Comment expliquer autrement que José Manuel Barroso réclame à cor et à cri, au beau milieu de la plus grande crise que l’Europe ait jamais connue, la formation d’une fédération européenne ! Il faut oser le faire, à un moment où les populations ont toutes les raisons d’être désenchantées par le Projet européen – notamment parce qu’une génération entière de jeunes se retrouve sans emploi.

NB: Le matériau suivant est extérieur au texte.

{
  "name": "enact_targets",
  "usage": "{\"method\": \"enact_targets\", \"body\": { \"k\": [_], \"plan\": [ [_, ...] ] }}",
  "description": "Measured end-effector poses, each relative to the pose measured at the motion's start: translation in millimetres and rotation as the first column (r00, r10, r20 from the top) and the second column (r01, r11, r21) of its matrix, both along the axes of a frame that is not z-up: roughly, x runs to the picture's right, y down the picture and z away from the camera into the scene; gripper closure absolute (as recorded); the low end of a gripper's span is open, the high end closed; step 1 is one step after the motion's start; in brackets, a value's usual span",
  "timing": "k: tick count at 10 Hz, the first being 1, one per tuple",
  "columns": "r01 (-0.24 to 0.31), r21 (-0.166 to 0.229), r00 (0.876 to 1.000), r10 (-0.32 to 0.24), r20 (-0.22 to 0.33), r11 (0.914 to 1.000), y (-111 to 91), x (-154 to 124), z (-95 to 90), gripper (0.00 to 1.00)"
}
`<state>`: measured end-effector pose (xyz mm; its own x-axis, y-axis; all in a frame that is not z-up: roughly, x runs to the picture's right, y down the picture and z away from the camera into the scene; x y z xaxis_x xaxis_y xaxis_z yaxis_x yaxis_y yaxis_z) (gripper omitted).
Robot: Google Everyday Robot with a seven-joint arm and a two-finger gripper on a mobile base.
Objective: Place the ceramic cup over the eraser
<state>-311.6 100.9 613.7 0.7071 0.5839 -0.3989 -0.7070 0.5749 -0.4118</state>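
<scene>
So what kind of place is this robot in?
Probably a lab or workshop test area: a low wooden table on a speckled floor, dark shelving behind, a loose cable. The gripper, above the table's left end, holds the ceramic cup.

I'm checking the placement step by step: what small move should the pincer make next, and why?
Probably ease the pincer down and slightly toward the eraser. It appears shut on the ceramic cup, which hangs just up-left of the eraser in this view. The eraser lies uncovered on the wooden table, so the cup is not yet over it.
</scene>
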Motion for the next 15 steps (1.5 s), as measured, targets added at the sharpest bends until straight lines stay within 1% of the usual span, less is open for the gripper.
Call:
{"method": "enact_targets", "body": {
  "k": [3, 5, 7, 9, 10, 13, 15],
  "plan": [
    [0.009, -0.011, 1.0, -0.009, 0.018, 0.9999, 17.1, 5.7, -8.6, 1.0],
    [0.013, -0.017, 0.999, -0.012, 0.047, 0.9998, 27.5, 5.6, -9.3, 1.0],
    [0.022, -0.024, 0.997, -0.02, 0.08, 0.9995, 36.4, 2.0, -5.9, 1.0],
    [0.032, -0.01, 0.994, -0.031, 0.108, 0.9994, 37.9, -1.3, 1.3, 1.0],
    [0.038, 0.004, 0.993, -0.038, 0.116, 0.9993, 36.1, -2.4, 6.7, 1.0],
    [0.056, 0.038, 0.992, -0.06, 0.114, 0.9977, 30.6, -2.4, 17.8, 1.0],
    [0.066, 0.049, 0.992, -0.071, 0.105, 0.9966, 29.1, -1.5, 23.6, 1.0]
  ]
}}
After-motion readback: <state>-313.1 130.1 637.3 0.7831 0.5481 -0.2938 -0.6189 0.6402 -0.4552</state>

Dans son discours, M. Barroso fonce tête baissée vers le grand idéal d’une Europe post-nationale. Les Etats nationaux doivent presque être abolis afin d’”*atteindre l’envergure et l’efficacité requises pour assurer à l’Union un rang d’acteur mondial. Dans un monde en pleine mutation, c’est la seule issue pour sauvegarder nos valeurs… N’ayons pas peur des mots : nous devrons évoluer vers une fédération d’Etats-nations.*

Le projet d'une minorité

Ce rêve humide bruxellois n’est rien moins qu’un putsch. L’idée d’une fédération européenne à part entière, ou encore d’une union politique européenne, ne bénéficie pas du moindre soutien. Ni auprès des élites politiques nationales – il suffit de constater le silence crispé à La Haye quand on parle de “vision bruxelloise”. Et encore moins au sein de la population, qui n’est pas du tout prête à cela.

Certes, les gens ne veulent pas de Nexit [une sortie des Pays-Pas de l’Union européenne], comme Geert Wilders [leader du PVV, parti populiste d’extrême-droite] a proposé de le faire. Les dernières élections l’ont montré. Mais personne ne soutient non plus une autosuppression impassible des Pays-Bas. Sans vouloir affoler qui que ce soit, à la question de la dernière enquête d’opinion réalisée par le Bureau du plan social et culturel des Pays-Bas (SCP), “Est-ce une bonne chose que les Pays-Bas soient membre de l’UE ?”, seulement 44 % des Néerlandais ont répondu par l’affirmative.

La ventilation de ce pourcentage est dramatique : 67 % des personnes avec un niveau d’éducation supérieur soutiennent la présence du pays au sein de l’UE, contre 37 % dans le groupe d’éducation moyenne [niveau secondaire et brevet professionnel] et 26 % chez les personnes les moins éduquées.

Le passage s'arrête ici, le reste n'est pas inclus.